What do we want to know?
COVID-19 led to national lockdowns of differing lengths in the four nations of the UK. During lockdowns only vulnerable and key worker children were able to access the physical school site. Other children stayed at home. This created a novel set of conditions with potential impacts on children’s wider wellbeing and welfare as well as learning. Against this background we undertook a rapid review to ascertain the current research evidence on:
RQ1: the harms created by school closures during the COVID-19 pandemic on primary school and lower secondary children;
RQ2: any mitigation strategies that had been: (a) successfully used during the current pandemic or (b) used successfully elsewhere to address harms arising from similar periods of educational disruption and with potential to be transferable.
Who wants to know?
The UK Government’s Department for Education (DfE) commissioned this work following a recommendation from the Scientific Advisory Group for Emergencies (SAGE). The review will be useful to a range of communities including policy makers, educational practitioners, employers, and school students and their families.
What did we find?
The review found evidence for COVID-related impacts from school closures in the UK in the following areas:
- on children’s learning
- on children’s mental health
- from children’s increased exposure to risk factors at home
- on children’s physical health and nutrition
Effects on children living in poverty were most pronounced, partly as a result of the important role schools play in keeping children fed and looking after their basic welfare needs.

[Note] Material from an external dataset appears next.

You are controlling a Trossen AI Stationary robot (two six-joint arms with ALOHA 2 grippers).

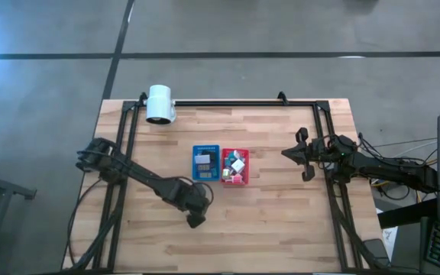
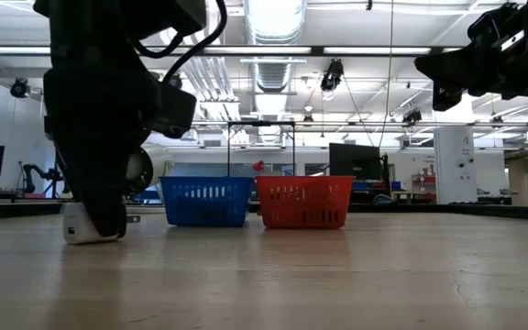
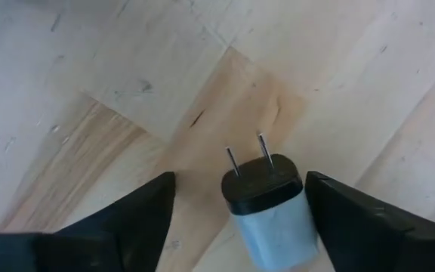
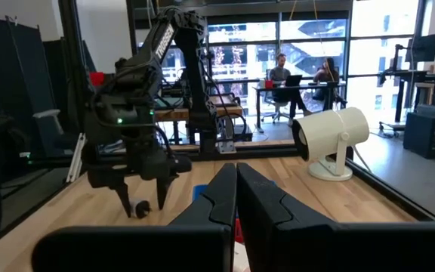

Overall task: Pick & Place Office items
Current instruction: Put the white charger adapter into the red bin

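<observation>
The left gripper is down at the wooden tabletop, in front of the two trays and toward the left. Its two dark fingers stand spread wide on either side of a small white plug adapter with a black face and two metal prongs, which lies flat on the wood between them; one finger seems to lie just against its side and the other is clearly apart. In the low view the same white block sits on the table under the left arm's dark bulk.

At the table's far edge stands a big white cylinder on a round foot.

In the middle of the table sit a blue perforated rectangular tray and a red perforated rectangular tray, side by side and touching. The blue one holds a few flat grey and dark pieces; the red one holds a small heap of white, pink and teal cubes.

The right gripper hangs above the table to the right of the red tray, well apart from it, its fingers pressed together on nothing
</observation>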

Children living in poverty were also least likely to have good digital access, sufficient room to study at home, or access to outside space.
Some studies recorded gains as well as losses. The available evidence was not clear on the depth of harms in the different areas, or how swiftly they might repair as schools reopened.
Suggested mitigations:
Previous research on education recovery following prolonged learning disruption in similar circumstances shows that:
- school recovery plans are most successful when they privilege local knowledge, and that school leaders are in the best position to identify and respond to local needs quickly.

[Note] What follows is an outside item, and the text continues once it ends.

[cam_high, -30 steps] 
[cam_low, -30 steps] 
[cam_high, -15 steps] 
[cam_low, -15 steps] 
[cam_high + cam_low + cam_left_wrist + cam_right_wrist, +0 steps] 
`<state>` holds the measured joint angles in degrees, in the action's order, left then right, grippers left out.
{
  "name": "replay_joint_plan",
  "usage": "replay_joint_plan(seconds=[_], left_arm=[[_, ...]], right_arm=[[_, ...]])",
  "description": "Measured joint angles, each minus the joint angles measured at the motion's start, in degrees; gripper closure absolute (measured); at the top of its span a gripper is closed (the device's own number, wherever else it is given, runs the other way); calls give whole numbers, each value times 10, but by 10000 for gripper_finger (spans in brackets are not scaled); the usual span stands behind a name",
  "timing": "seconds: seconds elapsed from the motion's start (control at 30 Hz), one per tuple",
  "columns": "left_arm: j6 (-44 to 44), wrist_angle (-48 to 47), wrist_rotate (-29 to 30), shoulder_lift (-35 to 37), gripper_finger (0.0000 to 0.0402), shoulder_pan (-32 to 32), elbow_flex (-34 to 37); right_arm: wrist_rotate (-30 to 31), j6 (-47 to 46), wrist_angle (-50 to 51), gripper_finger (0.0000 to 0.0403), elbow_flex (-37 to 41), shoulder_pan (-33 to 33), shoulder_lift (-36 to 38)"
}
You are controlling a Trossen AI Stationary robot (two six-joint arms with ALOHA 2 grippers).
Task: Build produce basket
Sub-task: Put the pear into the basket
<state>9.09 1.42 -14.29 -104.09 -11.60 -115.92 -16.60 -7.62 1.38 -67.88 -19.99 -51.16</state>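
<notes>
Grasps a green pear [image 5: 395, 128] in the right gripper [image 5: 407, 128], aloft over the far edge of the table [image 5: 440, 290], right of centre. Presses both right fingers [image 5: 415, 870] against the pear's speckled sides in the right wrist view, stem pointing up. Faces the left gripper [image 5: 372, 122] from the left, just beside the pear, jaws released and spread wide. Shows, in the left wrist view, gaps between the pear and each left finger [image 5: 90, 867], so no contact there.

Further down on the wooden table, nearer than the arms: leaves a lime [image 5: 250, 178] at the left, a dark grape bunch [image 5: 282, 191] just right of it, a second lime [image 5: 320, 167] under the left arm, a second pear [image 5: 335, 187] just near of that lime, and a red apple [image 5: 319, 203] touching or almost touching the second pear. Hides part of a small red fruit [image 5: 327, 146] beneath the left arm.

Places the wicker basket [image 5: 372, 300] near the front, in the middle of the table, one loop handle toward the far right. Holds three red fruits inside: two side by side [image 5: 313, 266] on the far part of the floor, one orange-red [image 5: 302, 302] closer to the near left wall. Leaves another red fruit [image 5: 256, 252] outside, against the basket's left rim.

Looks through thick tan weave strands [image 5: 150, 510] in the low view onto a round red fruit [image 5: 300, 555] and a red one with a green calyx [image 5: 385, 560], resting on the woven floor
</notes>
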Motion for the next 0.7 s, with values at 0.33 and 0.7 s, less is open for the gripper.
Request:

- Education recovery benefits from relaxing the pace of curriculum delivery to allow time for children to reflect on their experience and reconnect with opportunities to socialise in school as well as learn.
- equipping schools with the appropriate tools to diagnose needs across the spectrum of harms will help to distinguish longer lasting harms from those that will more easily repair and enable schools to plan accordingly
- safeguarding should be prominent in recovery plans to support and monitor children going forward
What are the implications?
The mitigation strategies schools themselves have already put in place in response to local needs, both during the pandemic and since re-opening, are likely to be a crucial element in successful recovery. School teachers and leaders have developed the most in-depth view of the harms to children’s wellbeing and to their learning. Their insights should be respected and harnessed.

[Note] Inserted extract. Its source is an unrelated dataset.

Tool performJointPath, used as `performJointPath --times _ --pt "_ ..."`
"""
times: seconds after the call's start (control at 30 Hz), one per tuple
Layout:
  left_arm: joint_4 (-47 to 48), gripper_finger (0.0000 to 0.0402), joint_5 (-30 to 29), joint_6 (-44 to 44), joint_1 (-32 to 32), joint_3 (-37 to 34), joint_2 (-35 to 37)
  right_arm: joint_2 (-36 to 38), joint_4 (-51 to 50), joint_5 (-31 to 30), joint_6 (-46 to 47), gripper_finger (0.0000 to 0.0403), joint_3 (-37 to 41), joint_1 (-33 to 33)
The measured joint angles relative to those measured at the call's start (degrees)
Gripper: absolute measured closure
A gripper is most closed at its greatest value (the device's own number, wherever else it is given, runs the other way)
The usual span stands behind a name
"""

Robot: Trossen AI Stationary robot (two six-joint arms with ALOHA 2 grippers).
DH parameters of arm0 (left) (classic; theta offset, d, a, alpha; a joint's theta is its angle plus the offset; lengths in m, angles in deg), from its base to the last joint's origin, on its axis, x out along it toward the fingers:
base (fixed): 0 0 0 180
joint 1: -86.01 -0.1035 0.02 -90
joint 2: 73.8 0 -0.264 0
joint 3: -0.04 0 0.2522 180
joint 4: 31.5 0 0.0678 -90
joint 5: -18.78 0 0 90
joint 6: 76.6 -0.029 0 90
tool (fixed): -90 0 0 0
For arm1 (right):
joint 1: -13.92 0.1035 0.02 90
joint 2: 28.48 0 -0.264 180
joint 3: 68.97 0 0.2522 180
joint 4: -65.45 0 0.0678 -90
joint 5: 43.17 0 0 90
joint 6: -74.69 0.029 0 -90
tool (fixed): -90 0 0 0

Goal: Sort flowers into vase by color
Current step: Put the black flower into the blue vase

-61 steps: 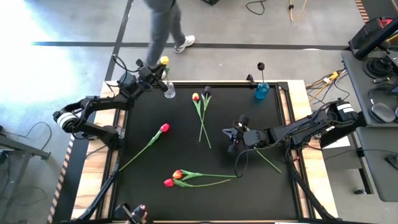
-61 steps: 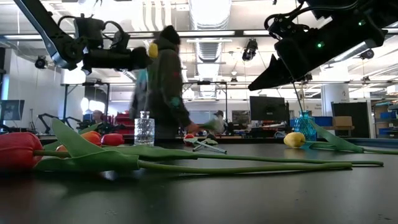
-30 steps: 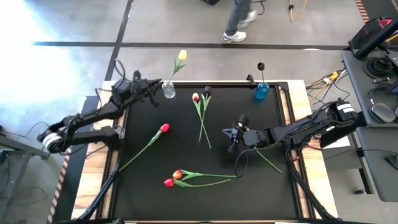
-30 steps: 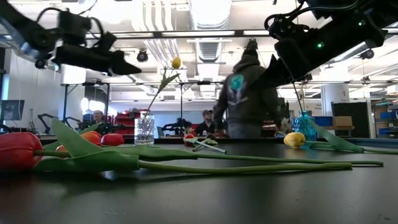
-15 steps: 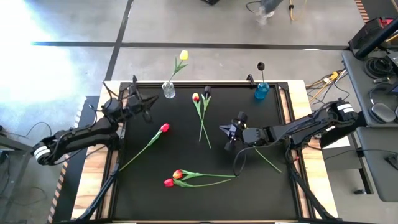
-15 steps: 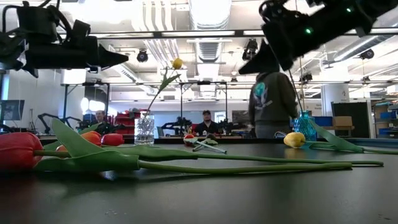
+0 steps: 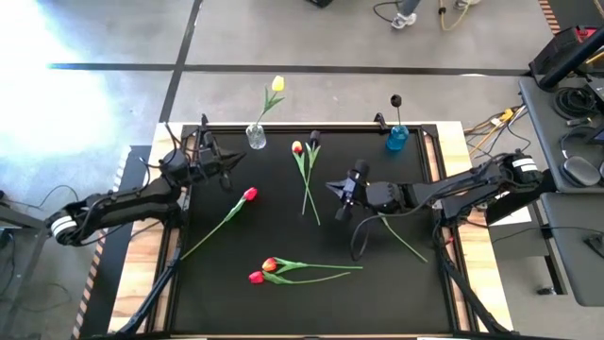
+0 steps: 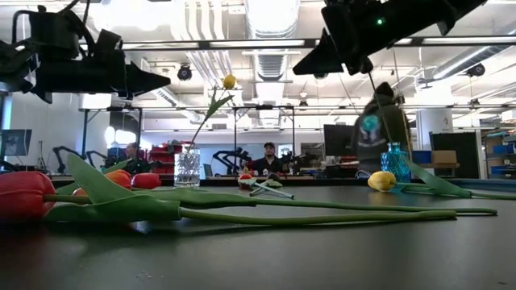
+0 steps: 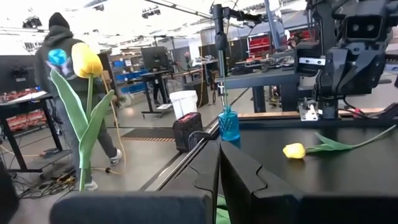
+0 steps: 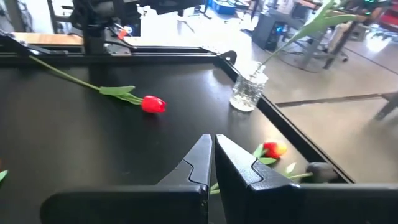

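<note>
Over the bench (image 7: 283,227) centre, right tool (image 7: 338,195) hangs with fingers together, empty; left tool (image 7: 229,168) likewise closed. Risk: closed fingers could push crossed stems instead of gripping. Count: two vases, each holding one tulip; apparently six tulips (image 7: 304,170) lying loose.

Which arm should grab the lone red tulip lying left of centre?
Left, probably. The left gripper, shut and empty, hovers just above-left of the red tulip. The right gripper, also shut, sits farther off, past the yellow-and-dark tulip pair.
</note>
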Motion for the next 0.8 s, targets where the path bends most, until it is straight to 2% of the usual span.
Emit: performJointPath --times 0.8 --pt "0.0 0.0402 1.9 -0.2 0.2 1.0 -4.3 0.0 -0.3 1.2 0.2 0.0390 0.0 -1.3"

Without harnessing local insights, centralized prescriptions for recovery based on interventions designed for small groups falling behind under normal circumstances may have limited value.
To increase the resilience of the school sector to future disruption:
- the wider social value of schools within their communities needs to be better measured and recognised.
- Stronger links between local services could be forged through harnessing the important role schools play as community hubs and as a focal point for different services to interact in support for parents and vulnerable families
- greater investment in the digital infrastructure that keeps schools in contact with parents and pupils during periods of disruption could repay dividends
How did we get these results?
This review is called a ‘rapid review’ to reflect the constraints in delivering a systematic review in a short space of time. The review synthesises 65 studies on the harms relating to the closure of UK primary and secondary schools (Reception to Year 11) during the COVID-19 pandemic and eight systematic reviews of mitigation strategies (including one by two of the review authors which considers existing data on recovery from unscheduled school closures following disasters such as earthquakes and hurricanes).
This report should be cited as: Moss G, Bradbury A, Harmey S, Mansfield R, Candy B, France R, Vigurs C (2021) Mitigating impacts of the COVID-19 pandemic on primary and lower secondary children during school closures: a rapid evidence review. London: EPPI Centre, UCL Social Research Institute, University College London.